When the surgery was complete and Aaron looked at his new face in the mirror for the first time, he was thrilled, Rodriguez said. Aaron continues to be closely monitored and must continue taking medication to reduce the risk of his body rejecting the transplant. His medical team notes that the eye is showing signs of health, such as direct blood flow to the retina, the layer of tissue at the back of the eyeball associated with visual processing.

Looking ahead, Aaron, Meagan and their daughter, Allie, who recently graduated from high school, are preparing to celebrate Thanksgiving together in a few weeks. Aaron can now smell and taste – and is looking forward to his meal. He also remains hopeful that one miraculous day, he will be able to see through the donor’s eye.

“Whether he will see it or not is the question that remains unanswered,” Rodriguez said. “A transplant like this has never been done, and transplants have a unique way of working, and even with face transplants, things have happened that we wouldn’t have imagined,” he said. “So I’m hopeful.”

The procedure marks an important step forward for the field of transplant medicine, said Dr.

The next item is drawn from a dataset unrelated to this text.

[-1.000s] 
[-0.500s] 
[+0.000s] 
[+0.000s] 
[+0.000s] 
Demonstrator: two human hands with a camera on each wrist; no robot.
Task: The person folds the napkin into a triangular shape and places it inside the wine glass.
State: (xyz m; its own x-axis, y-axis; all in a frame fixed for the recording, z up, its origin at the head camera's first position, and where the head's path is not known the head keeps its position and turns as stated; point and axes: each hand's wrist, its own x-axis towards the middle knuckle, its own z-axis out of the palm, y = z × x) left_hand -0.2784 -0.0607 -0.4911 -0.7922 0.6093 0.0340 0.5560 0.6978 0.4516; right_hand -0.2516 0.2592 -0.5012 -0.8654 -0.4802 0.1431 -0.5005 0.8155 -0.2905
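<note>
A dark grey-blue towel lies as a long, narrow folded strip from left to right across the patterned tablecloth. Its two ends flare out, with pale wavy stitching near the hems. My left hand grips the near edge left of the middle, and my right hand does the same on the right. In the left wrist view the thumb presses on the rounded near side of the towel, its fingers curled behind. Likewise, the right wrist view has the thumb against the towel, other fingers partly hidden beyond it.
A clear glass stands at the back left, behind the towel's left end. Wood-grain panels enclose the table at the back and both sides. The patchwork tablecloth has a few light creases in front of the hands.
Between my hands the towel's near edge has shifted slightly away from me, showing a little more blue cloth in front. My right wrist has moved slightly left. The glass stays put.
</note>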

Oren Tepper, plastic and reconstructive surgeon and director of the Craniofacial Surgery Program at Montefiore Health System.

“This highly technical and complex surgery represents a significant advancement in the field of facial transplantation,” wrote Tepper, who was not involved in Aaron’s care.

“Ultimately, if an eye transplant is successful in restoring any form of nerve function or visual signs, it would be a tremendous advance in medicine for patients who have suffered eye loss due to trauma or cancer.”